Brief. Find the lines holding the string "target" in the data, then copy all of them.

Record excerpts.
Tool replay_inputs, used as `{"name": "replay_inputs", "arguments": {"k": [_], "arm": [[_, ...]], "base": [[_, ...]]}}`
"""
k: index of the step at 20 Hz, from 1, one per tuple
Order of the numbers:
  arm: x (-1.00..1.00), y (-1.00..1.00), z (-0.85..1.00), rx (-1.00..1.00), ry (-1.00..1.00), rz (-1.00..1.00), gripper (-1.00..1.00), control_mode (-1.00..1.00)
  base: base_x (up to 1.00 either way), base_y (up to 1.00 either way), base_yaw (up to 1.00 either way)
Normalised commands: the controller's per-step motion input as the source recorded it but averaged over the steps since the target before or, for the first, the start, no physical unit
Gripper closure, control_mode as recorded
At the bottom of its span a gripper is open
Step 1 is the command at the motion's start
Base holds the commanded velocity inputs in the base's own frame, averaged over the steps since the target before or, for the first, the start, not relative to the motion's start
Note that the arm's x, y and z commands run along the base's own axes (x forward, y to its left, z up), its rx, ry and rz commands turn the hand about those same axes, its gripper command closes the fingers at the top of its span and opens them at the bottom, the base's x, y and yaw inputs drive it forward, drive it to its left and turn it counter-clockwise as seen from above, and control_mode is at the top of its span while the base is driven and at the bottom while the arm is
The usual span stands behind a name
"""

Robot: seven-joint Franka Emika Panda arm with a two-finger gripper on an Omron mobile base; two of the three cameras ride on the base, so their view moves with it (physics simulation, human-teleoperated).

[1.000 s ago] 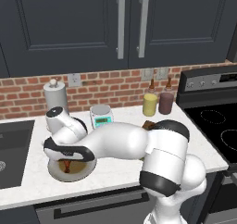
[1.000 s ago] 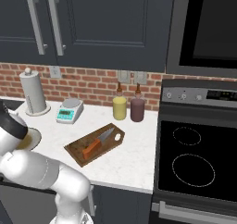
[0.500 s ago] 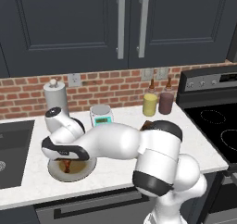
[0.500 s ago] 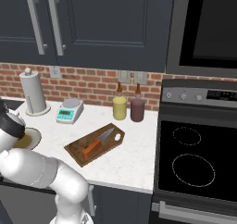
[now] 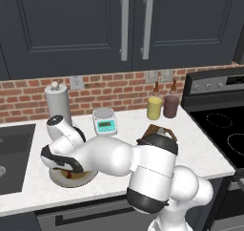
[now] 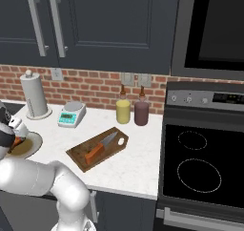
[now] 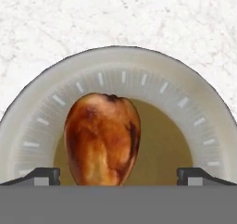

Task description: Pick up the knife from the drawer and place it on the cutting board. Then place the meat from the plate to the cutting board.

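Meat: one reddish-brown, glossy chunk, rounded and tapering, much smaller than its plate. Lies on the plate's brown centre, off toward one side of it, not touching the rim

Plate: round, shallow, pale rim; sits on the white counter, near its front edge, well apart from the board

Pincer: spread wide, hovering just above the plate, one tip either side of the meat with clear gaps, pinching nothing. In the left base view the hand is low over the plate

Board: dark wood, on the counter well to the stove side of the plate. Knife already lies on it, orange handle toward the front edge, blade pointing to the wall; so the first half of the task looks done

Handling, as judged: light, somewhat soft, probably slick on its shiny surface; not fragile, but it may squirm or roll under a hard squeeze. Best taken across its narrow width at mid-body, where the sides run closest to parallel, tips lowered close to the plate first. Avoid the tapered end, where it could pop out. Set it down on the bare part of the board, beside the knife
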Motion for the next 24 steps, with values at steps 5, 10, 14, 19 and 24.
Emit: {"name": "replay_inputs", "arguments": {"k": [5,10,14,19,24], "arm": [[0.14,0.06,-0.18,0.00,-0.03,0.00,-1.00,-1.00],[0.01,0.04,-0.25,0.00,0.00,0.00,-1.00,-1.00],[0.00,0.00,-0.26,0.00,0.00,0.00,1.00,-1.00],[0.00,0.01,-0.14,0.00,0.00,0.00,1.00,-1.00],[-0.14,-0.04,0.02,0.00,-0.02,0.00,1.00,-1.00]], "base": [[0.00,0.00,0.00],[0.00,0.00,0.00],[0.00,0.00,0.00],[0.00,0.00,0.00],[0.00,0.00,0.00]]}}
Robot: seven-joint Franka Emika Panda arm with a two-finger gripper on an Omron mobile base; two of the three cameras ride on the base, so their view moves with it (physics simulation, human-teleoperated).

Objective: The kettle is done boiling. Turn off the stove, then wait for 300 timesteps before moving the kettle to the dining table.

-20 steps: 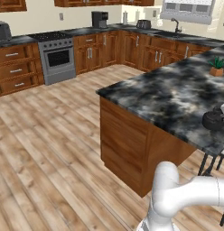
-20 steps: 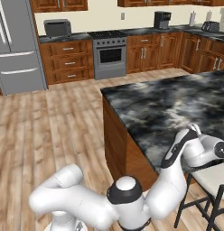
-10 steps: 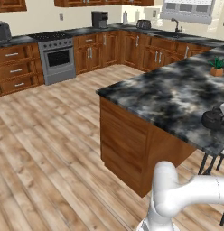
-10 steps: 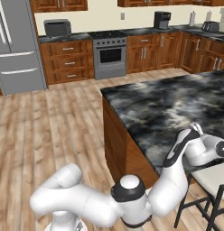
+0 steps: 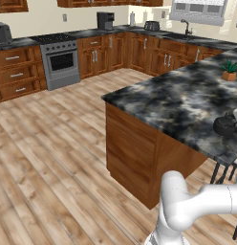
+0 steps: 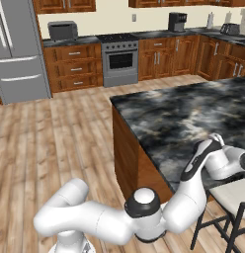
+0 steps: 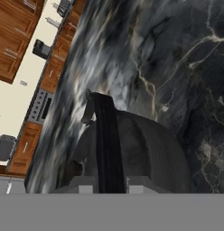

Solution.
Normalised commands: the controller's per-step motion input as the source recorded it but averaged over the steps since the target before or, for the first, the start, no physical unit
Base holds the commanded velocity inputs in the base's own frame, averaged over the steps since the target before or, for the first, the start, not relative to the motion's start

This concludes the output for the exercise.